Montag, 11. Juli 2005

Tante Erna und ein Brillenwechsel für Lupo Vecchio

Sie war jung und sah hinreißend aus.
Nicht Tante Erna, die zwar angenehm aussah, aber nicht mehr jung war, sondern jene junge Dame, welche irgendwann irgendwo in sein Blickfeld kam. Während Lupo Vecchio sie bewundernd anstarrte, und seinen Trappergedanken nachhing (das hat aber nichts mit Karl May zu tun: der wäre veranlagungsbedingt eher desinteressiert gewesen), nahm sie ihn wahr und wandte ihm den Blick zu.
Wie würde sie reagieren? Ärgerlich, hochmütig?
Nein: sie grüßte ihn fröhlich, herzlich, und gänzlich unbefangen. Ganz so, wie man einen lieben alten Opa begrüßt.
 
Da fiel ihm, aus welchen obskuren Gründen auch immer, seine verstorbene Tante Erna ein. Nicht in Form eines allgemeinen Gedenkens, sondern als Erinnerung an eine ganz konkrete Begebenheit. 
Die Familien- und Verwandtenrunde saß gesättigt beisammen; das Gespräch plätscherte leicht dahin. Berührte dieses und jenes, und natürlich auch jenes unerschöpfliche Thema aller Themen: das Wetter (auch wenn Sie bei "unerschöpfliches Thema" an etwas anderes gedacht haben mögen).
"Die alten Leute sagen ja, dass …" meinte Tante Erna.
Einige in der Runde sahen sich an; prusteten, und dann lachten alle: Tante Erna selbst war damals etwa 70 Jahre alt. Und lachte fröhlich mit, als sie den Grund der allgemeinen Heiterkeit erfasst hatte.

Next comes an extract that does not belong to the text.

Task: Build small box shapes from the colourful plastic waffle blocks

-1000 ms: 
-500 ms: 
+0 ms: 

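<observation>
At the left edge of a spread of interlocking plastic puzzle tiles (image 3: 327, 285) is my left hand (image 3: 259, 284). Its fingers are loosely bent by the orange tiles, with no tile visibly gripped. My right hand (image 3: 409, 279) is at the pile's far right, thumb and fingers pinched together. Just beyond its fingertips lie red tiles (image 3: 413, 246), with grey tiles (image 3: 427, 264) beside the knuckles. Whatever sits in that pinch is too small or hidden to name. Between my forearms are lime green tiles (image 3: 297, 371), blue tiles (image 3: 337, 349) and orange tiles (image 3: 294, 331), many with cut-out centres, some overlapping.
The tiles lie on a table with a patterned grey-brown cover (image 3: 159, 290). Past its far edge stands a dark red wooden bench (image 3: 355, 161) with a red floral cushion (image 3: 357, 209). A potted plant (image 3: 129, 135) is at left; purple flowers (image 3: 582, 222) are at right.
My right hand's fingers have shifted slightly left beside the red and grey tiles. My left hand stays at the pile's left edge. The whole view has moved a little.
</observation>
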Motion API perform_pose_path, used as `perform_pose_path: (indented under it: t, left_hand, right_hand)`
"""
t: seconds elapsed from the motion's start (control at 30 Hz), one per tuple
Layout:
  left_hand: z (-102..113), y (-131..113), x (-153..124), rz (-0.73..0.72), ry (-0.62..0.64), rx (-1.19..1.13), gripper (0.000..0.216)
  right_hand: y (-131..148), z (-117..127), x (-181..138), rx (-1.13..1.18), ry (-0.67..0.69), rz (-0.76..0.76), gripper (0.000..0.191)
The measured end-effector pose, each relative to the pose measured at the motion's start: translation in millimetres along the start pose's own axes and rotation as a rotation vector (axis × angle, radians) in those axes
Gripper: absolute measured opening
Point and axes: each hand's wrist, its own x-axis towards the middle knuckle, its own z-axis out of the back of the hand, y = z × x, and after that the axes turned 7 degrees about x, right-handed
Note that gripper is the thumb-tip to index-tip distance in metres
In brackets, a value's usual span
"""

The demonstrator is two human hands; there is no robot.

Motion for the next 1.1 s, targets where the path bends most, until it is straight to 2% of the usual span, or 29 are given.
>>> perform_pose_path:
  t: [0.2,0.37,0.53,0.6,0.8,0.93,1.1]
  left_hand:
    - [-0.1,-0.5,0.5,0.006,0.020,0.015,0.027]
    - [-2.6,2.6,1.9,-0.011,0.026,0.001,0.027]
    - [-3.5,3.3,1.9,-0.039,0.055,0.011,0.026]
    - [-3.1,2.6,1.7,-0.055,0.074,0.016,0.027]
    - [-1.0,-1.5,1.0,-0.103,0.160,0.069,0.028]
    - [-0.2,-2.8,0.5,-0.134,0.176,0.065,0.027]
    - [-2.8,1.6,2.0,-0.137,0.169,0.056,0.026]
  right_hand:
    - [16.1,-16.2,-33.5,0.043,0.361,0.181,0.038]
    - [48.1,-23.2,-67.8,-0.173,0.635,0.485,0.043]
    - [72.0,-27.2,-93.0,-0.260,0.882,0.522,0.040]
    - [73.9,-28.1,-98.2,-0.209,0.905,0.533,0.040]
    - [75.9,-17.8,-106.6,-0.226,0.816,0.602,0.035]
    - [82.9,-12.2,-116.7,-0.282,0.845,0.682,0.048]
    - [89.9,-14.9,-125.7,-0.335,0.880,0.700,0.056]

Nicht nur zur Illustration des Brillenwechsels bei Lupo Vecchio wird sie hier erwähnt, sondern auch, um ihr (wie zuvor schon Tante Klara - vgl. Eintrag "Margarinefigürchen oder wer stiehlt uns den Produktivitätsfortschritt?" vom 19.06.05) ein Denkmal zu setzen. Ich habe sie nicht nur deshalb gern gemocht, weil ich ihr mit viel Liebe zubereitetes Essen (insoweit war ich von daheim nicht gerade verwöhnt) und ihren vorzüglichen Kaffe sehr mochte. Es muss wohl eine tiefere Verbindung gegeben haben. Am Tag Ihres Todes (von einer Krankheit bei ihr wussten wir nichts) ging ich am späten Nachmittag mit meiner Frau im Wald spazieren. Wir hörten den Ruf eines Uhus (vermute mal, dass es ein solcher war, bin allerdings kein begeisterter oder auch nur kenntnisbeleckter Hobby-Ornithologe). Um meiner Frau etwas Angst einzujagen, sagte ich: "Das Käuzchen ruft, jetzt stirbt jemand." [Über diesen Volksglauben  (der freilich, wenn man von dem unterstellten Kausalzusammenhang einmal absieht, der Realität entspricht; schließlich stirbt ständig jemand)  vgl. z. B. hier: http://www.mittelalternative.de/eulengedicht.htm.]

Die Uhrzeit hatte ich nicht mehr im Kopf, und habe auch nicht nachgefragt, zu welcher Stunde Tante Erna gestorben ist; eine präzise Koinzidenz beider Daten wäre mir doch zu unheimlich gewesen.